- **Activity**
Beginning with the opening line, restate the following material exactly, up through the line that contains "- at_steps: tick".

»»

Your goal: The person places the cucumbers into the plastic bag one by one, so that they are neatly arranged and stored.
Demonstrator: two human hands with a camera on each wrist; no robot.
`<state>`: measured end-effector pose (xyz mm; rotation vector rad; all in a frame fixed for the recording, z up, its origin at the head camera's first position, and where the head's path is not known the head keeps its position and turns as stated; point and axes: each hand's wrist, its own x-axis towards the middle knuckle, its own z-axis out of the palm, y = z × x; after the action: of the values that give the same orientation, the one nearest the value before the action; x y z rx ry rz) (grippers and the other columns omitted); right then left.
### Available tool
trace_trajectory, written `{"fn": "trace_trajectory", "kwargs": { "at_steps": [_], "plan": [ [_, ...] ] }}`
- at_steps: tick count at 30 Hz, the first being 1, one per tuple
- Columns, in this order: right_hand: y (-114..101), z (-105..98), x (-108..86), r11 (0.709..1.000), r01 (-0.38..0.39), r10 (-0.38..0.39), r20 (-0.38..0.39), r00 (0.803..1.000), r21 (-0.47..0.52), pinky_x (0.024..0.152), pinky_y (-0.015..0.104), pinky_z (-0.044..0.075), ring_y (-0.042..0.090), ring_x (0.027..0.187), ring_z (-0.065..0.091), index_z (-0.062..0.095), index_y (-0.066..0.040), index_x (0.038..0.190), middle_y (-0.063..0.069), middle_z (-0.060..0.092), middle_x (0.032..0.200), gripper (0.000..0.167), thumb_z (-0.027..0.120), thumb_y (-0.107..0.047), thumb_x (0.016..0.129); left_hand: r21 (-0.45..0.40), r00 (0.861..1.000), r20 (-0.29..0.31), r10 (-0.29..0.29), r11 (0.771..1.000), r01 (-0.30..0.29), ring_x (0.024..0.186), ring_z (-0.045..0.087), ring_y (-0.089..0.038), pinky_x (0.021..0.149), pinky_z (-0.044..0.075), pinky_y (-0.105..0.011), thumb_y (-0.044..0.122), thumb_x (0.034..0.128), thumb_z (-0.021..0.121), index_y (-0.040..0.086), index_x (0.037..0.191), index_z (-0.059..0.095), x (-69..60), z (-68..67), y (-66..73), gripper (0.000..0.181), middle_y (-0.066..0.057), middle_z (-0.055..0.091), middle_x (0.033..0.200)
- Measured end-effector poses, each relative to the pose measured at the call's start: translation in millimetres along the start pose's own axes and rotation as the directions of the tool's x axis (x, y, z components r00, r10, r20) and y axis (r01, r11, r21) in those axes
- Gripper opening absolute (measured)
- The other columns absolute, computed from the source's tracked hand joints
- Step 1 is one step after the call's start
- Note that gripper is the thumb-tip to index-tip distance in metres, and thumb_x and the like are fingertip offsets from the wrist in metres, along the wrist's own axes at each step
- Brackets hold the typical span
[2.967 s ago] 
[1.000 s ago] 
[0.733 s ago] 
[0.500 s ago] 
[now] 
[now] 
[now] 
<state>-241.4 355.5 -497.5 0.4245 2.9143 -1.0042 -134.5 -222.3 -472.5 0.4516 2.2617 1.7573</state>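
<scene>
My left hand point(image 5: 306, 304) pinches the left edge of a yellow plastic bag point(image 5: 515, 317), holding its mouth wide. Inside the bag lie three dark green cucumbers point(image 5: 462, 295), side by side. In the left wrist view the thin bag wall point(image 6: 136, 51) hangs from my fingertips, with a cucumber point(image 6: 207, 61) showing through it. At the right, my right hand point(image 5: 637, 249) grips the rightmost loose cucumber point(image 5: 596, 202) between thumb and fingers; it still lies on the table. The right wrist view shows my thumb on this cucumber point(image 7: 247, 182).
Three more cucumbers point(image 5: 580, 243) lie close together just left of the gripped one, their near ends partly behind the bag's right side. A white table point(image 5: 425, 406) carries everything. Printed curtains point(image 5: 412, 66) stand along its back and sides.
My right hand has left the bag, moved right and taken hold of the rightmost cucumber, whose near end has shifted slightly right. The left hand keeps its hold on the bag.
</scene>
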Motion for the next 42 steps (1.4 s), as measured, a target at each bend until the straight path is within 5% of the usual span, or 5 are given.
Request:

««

- **Solution to this problem**
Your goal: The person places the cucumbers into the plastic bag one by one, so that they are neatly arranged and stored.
Demonstrator: two human hands with a camera on each wrist; no robot.
`<state>`: measured end-effector pose (xyz mm; rotation vector rad; all in a frame fixed for the recording, z up, its origin at the head camera's first position, and where the head's path is not known the head keeps its position and turns as stated; point and axes: each hand's wrist, its own x-axis towards the middle knuckle, its own z-axis out of the palm, y = z × x; after the action: of the values that give the same orientation, the one nearest the value before the action; x y z rx ry rz) (grippers and the other columns omitted); right then left.
### Available tool
trace_trajectory, written `{"fn": "trace_trajectory", "kwargs": { "at_steps": [_], "plan": [ [_, ...] ] }}`
- at_steps: tick count at 30 Hz, the first being 1, one per tuple

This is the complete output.